▶ _DESCRIPTION OF THE TASK_
Pictures are to be left out, and only the lines below starting at the one with "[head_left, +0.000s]" and ending at the one with "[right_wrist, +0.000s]" are to be reproduced, each exactly, both ends included.

####################

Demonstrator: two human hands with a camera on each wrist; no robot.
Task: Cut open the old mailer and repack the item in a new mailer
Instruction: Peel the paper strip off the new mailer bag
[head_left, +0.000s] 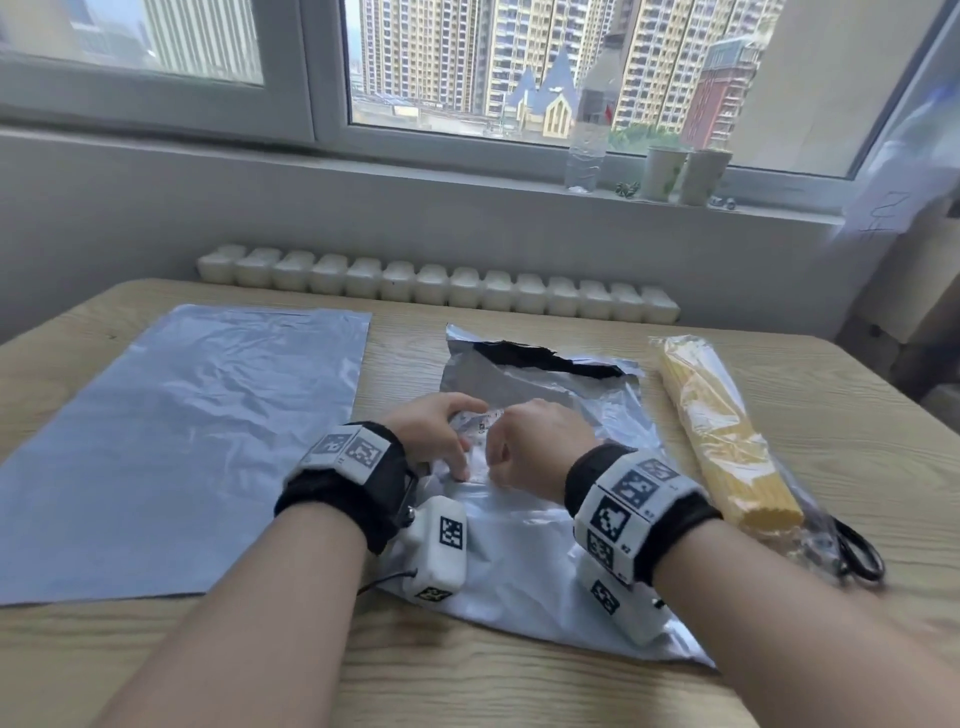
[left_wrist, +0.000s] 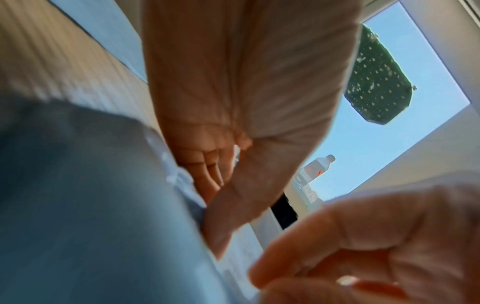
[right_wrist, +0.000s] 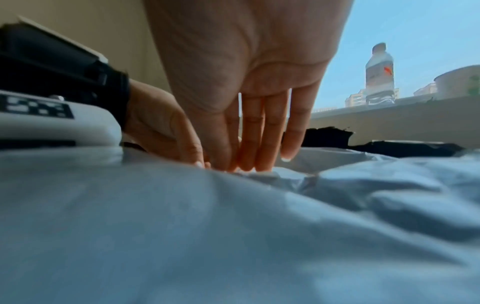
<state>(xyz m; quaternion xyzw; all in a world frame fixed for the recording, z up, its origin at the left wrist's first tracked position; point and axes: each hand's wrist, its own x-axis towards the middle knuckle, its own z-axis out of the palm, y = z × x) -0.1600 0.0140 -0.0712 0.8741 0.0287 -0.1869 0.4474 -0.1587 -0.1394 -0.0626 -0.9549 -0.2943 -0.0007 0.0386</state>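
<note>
Old mailer (head_left: 524, 525) lies cut open at table centre, pasta pack (head_left: 722, 431) already out to its right, new mailer (head_left: 171, 441) flat on the left. Left hand (head_left: 436, 434) and right hand (head_left: 535, 447) both pinch the shipping label (head_left: 480, 441), fingers together. Risk: label tears or film stretches if pulled hard. Label print too blurred to read.

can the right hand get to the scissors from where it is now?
Probably yes. The scissors lie on the table's right side, beyond the bagged spaghetti, whose near end lies partly over them. The right hand is busy at the label on the old mailer, so it must let go first.
</note>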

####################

▶ _RESULT_
[head_left, +0.000s] 
[left_wrist, +0.000s] 
[right_wrist, +0.000s] 

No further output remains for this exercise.